Mukoki levantó la cabeza y unos pocos, pero grandes copos de nieve, cayéronle en la cara.

—Pronto nevar mucho. Tal vez cubrir nuestras huellas.

—Pues si nieva mucho, estamos salvados —exclamó Wabi con alegría.

Mukoki volvió a examinar el cielo.

—Poco viento sobre el abismo —dijo después—. Venir del Sur. Nevar mucho sobre arriba.

Continuaron el camino animados por nuevas esperanzas. Roderick sintió que los copos caían cada vez más densos y temía no poder encontrar la hendidura que los había de salvar, porque de noche todo tenía para él un aspecto diferente. Con frecuencia se desanimaba por lo que tardaban en encontrarla. Al fin no pudo menos de manifestar su intranquilidad.

—¿Qué distancia habremos recorrido? —preguntó.

Antes de que Wabi pudiera contestarle, oyeron la voz de Mukoki, que se había adelantado un poco y los llamaba. Corrieron a su lado y lo hallaron al lado de la hendidura.

—¡Gracias a Dios! —murmuró Roderick.

Wabi le dio su fusil y le dijo que iba a subir primero y, que si no había peligro, silbaría.

Mukoki y Roderick permanecieron unos instantes viendo subir a Wabi.

Hubo un silencio que duró un cuarto de hora, y, por fin, oyeron un ligero silbido. Diez minutos más tarde, los tres estaban fuera del abismo, en la montaña. Tanto Roderick como Mukoki sentíase fatigados por la subida.

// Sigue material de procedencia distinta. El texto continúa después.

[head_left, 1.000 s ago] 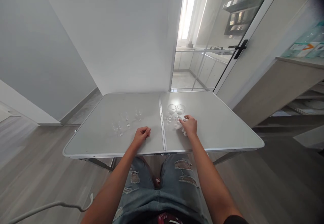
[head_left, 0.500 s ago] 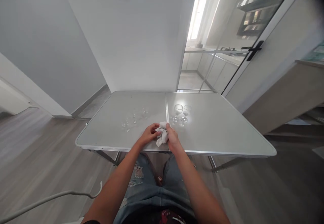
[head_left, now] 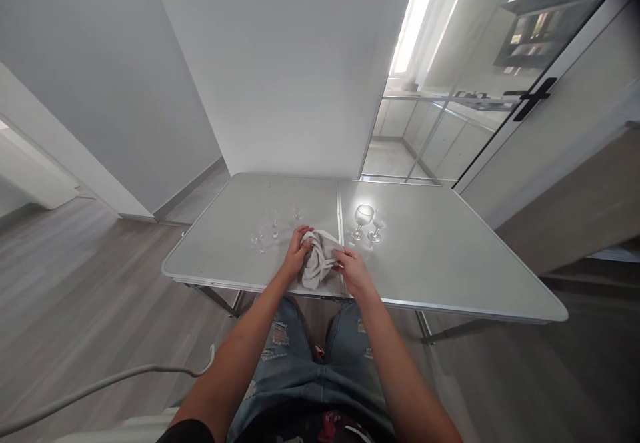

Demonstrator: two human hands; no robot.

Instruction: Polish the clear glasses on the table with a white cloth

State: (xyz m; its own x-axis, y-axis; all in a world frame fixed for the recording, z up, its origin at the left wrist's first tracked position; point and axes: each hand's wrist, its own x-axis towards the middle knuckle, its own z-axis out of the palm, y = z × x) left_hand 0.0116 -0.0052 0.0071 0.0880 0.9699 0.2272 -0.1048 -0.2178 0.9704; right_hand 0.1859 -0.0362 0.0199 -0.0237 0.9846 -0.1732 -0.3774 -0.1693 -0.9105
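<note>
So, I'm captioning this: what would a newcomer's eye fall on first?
Probably the pale, crumpled cloth, held between the left hand and right hand over the table. Then two stemmed glasses, standing right of the table's middle seam. Fainter clear glassware stands left of the cloth, hard to count.

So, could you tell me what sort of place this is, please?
Most likely a home, in a room apparently next to a kitchen: white base cabinets and what looks like a cooktop show through the glass-paned door.
</note>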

Descansaron largo rato sentados en la nieve, sin dejar de aguzar el oído en el silencio de la noche. Roderick rogaba fervientemente a Dios que continuase nevando, pues le parecía que era Dios quien había desencadenado aquel temporal de nieve sobre los lugares por donde ellos pasaron, con objeto de ocultar sus huellas y qué pudiesen llegar sanos y salvos a sus hogares.

Se levantaron y los tres se estrecharon las manos en silencio, celebrando la liberación.

Sin pronunciar una sola palabra, dirigieron por un momento sus miradas hacia atrás, sobre las tinieblas del precipicio y hacia los parajes blancos y desiertos, donde pasaron días muy accidentados a la par que días felices. Y al volver los ojos al caos que se destacaba detrás de la segunda montaña, oyeron el largo y quejumbroso aullido de un lobo.

—Tal vez sea nuestro Wolf —dijo Wabi, con tono de pesar.

Y, marchando en fila, se dirigieron hacia el Sur.